**RECORDS SHOWN**
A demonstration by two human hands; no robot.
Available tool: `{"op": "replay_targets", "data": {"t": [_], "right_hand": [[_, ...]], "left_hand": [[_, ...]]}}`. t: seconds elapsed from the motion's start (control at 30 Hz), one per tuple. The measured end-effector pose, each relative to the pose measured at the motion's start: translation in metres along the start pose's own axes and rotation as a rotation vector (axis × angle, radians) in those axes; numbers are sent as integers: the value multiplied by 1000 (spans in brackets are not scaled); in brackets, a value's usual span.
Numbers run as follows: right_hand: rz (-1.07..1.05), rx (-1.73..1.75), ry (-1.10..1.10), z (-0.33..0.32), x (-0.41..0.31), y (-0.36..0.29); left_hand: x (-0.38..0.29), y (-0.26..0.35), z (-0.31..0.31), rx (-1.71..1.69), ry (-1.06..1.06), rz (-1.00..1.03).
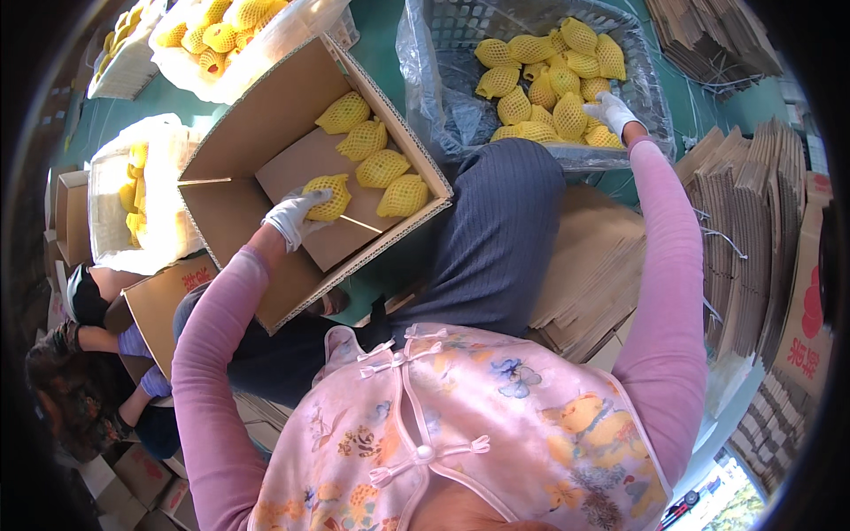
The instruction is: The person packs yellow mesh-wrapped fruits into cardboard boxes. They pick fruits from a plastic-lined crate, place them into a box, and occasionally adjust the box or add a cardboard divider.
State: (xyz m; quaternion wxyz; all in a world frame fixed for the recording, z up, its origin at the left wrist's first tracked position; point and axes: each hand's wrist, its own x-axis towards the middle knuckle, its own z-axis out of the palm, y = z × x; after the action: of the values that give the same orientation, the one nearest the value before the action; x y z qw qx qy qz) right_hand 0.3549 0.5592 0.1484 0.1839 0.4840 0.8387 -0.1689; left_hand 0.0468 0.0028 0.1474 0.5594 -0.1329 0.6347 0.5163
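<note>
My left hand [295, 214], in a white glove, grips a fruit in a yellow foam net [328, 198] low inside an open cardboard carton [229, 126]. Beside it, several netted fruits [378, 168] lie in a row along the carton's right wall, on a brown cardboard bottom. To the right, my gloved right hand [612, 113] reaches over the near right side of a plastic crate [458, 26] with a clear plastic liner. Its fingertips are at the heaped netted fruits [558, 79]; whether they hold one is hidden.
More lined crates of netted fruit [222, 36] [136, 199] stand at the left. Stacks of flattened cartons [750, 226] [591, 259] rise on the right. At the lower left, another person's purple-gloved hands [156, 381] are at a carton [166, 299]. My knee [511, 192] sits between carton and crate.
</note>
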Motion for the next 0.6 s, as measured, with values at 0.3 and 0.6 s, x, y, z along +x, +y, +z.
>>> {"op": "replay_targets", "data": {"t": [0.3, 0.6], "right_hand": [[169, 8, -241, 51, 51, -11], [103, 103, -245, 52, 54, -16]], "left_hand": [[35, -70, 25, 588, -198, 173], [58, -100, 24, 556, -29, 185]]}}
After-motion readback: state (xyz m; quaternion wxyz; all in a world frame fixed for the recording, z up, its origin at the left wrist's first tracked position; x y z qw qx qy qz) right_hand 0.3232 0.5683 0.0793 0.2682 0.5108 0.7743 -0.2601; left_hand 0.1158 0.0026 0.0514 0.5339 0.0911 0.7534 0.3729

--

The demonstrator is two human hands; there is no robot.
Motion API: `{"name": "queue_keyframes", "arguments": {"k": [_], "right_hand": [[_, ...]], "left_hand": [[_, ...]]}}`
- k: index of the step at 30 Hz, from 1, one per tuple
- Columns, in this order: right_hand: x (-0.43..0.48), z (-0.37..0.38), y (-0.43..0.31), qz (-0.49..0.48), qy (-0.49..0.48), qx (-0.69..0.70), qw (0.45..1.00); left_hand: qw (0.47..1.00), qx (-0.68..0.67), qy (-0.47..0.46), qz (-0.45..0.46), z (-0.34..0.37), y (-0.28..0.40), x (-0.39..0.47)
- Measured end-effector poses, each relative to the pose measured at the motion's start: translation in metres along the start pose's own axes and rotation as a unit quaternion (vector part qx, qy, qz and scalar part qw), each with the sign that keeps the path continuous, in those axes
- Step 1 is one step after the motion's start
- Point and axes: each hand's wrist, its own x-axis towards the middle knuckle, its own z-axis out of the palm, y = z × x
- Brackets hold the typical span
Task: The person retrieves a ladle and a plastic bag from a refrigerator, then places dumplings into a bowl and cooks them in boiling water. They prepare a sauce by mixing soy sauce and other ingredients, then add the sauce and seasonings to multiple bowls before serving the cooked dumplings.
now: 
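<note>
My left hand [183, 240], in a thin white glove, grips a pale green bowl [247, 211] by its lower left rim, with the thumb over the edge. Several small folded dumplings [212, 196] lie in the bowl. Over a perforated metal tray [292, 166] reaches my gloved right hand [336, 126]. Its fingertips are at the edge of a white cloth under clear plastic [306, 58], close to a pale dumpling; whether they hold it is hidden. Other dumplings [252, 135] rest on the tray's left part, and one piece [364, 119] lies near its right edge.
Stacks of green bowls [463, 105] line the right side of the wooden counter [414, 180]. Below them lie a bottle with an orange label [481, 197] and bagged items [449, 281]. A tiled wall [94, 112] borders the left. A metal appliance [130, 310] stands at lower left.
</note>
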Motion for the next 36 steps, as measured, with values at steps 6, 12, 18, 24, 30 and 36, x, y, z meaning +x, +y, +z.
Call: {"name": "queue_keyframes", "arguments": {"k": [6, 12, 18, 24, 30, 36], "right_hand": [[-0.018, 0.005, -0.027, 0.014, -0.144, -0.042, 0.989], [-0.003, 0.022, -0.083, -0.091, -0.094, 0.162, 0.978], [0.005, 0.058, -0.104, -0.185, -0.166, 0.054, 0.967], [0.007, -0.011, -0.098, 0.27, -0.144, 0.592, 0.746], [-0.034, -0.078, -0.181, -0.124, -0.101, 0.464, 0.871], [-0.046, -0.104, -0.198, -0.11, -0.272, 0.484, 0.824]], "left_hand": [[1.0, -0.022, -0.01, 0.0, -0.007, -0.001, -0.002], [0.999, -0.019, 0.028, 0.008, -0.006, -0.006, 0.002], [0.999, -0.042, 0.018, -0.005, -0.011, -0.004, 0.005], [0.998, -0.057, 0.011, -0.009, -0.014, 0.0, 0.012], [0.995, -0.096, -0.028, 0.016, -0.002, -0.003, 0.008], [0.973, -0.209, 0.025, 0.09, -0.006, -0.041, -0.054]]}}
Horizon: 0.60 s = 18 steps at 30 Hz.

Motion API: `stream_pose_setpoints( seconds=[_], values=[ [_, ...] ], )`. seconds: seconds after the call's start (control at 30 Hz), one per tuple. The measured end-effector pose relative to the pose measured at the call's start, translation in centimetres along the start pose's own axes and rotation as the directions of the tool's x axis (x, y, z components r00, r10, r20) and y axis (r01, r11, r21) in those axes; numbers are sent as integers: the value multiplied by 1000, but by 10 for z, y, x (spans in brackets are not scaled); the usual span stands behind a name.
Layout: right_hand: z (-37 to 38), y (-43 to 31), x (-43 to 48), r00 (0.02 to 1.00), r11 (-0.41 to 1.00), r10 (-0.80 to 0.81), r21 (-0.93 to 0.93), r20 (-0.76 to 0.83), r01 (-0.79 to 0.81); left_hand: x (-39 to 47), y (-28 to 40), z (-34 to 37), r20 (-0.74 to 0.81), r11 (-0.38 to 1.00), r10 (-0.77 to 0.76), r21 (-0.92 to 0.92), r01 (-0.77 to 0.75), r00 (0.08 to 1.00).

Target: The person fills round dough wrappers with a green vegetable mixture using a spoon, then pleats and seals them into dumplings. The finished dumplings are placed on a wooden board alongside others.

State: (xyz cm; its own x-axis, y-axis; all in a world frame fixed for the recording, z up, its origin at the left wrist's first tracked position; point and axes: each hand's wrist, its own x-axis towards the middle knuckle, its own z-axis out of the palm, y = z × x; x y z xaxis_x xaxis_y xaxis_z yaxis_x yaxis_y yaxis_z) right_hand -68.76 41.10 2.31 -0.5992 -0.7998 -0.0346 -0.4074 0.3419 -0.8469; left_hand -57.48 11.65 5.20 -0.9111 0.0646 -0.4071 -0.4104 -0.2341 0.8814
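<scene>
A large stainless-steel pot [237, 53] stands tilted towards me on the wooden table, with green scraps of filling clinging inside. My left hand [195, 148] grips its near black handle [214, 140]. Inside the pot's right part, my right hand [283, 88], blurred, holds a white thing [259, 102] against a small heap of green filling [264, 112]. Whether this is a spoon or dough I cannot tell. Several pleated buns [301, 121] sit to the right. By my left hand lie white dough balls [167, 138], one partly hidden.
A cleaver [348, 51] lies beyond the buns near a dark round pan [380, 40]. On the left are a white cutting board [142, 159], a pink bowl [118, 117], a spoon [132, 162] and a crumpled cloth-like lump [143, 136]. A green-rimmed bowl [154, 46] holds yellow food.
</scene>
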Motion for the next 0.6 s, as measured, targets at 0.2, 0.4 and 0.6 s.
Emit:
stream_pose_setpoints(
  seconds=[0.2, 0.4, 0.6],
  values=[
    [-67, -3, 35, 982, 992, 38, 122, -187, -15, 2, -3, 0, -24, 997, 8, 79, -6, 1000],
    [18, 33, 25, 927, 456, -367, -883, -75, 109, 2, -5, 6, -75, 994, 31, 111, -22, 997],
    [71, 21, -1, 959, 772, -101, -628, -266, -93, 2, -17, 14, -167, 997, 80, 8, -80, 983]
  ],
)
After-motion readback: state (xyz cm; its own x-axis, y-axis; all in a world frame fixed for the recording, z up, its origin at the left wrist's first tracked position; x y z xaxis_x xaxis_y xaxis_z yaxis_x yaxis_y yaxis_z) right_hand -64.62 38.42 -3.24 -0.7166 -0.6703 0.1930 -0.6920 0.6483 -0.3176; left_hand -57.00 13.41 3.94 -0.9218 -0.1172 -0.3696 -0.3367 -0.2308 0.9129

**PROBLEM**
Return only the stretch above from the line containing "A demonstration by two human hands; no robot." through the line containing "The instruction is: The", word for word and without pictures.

**RESPONSE**
A demonstration by two human hands; no robot.
Available tool: `{"op": "replay_targets", "data": {"t": [_], "right_hand": [[_, ...]], "left_hand": [[_, ...]]}}`. t: seconds elapsed from the motion's start (control at 30 Hz), one per tuple. The measured end-effector pose, each relative to the pose measured at the motion's start: translation in metres along the start pose's own axes and rotation as a rotation vector (axis × angle, radians) in those axes; numbers are sent as integers: the value multiplied by 1000 (spans in brackets are not scaled); in brackets, a value's usual span.
Numbers run as follows: right_hand: rz (-1.07..1.05), rx (-1.73..1.75), ry (-1.10..1.10), z (-0.33..0.32), x (-0.41..0.31), y (-0.36..0.29); left_hand: x (-0.38..0.29), y (-0.26..0.35), z (-0.31..0.31), rx (-1.71..1.69), ry (-1.06..1.06), rz (-1.00..1.03).
The instruction is: The person packs yellow mesh-wrapped fruits into cardboard boxes. They pick fruits from a plastic-lined crate, place them into a box, and occasionally adjust the box or add a cardboard divider.

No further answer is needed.